Delos Reyes, however, downplayed the overall impact of the exodus of POGOs in the office market, noting the size to be vacated will not  be that “significant.”

He said landlords in  Paranaque City and Pasay City will be the most affected by the exits given that most POGOs are located in these localities.

“The volume of POGOs are not as significant as before. It was during the pandemic… (when)  some of them have exited the market,” Delos Reyes said.

Delos Reyes said office space rents in Paranaque and Pasay are likely to go below the P1,000 per square meter (sq.m.) as a result of higher vacancy rates,  change in tenants and the  soft demand.

Rents in Paranaque and Pasay are currently “north of P1,000” according to delos Reyes.

“You’re also seeing a competitive landscape for the office market,” he said.
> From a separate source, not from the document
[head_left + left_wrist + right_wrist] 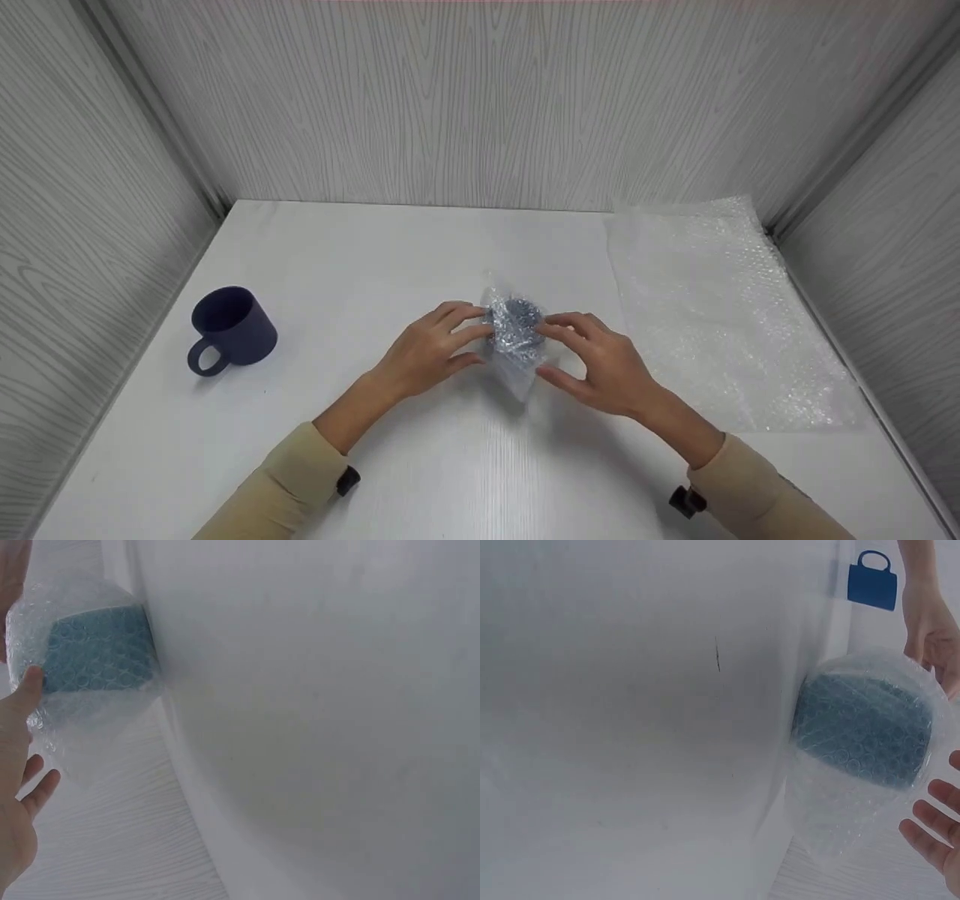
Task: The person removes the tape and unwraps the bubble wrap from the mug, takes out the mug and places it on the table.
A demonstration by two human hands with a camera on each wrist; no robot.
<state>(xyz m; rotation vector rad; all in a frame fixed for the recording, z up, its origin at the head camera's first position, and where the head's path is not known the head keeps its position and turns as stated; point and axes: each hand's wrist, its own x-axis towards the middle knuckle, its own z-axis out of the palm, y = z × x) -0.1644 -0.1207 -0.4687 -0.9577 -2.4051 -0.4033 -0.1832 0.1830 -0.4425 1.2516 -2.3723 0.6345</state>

“If you are a BPO tenant, or a corporate, you have a lot of options in the market that you might go to. Makati, if that’s your preferred destination or Bonifacio Global City. If you want to be decentralized, you might look at Quezon City or the Bay Area, he added.

JLL said leasing of office space has been sustained in the first half of the year, recording 383,318 sq.m., up 16.91 percent from last year’s 327,848 sq.m.

A big portion of new transactions were recorded in the cities of Makati and Taguig, with Taguig posting a 18.5 percent increase to 75,101 sq.m., and Makati up 32.6 percent at 68,270 sq.m.

BPO operations contributed 39.9 percent of total leases for the first half, followed by corporate and traditional occupiers at 34.9 percent.

JLL said moveouts continued to ease just 142,371 sq.m. of space released by locators in the first half compared to 191,469 sq.m. last year.

Vacancy meanwhile dropped to 19.5 percent in the second quarter, compared to 20.2 percent in the first quarter.

Rents meanwhile remain muted, JLL said.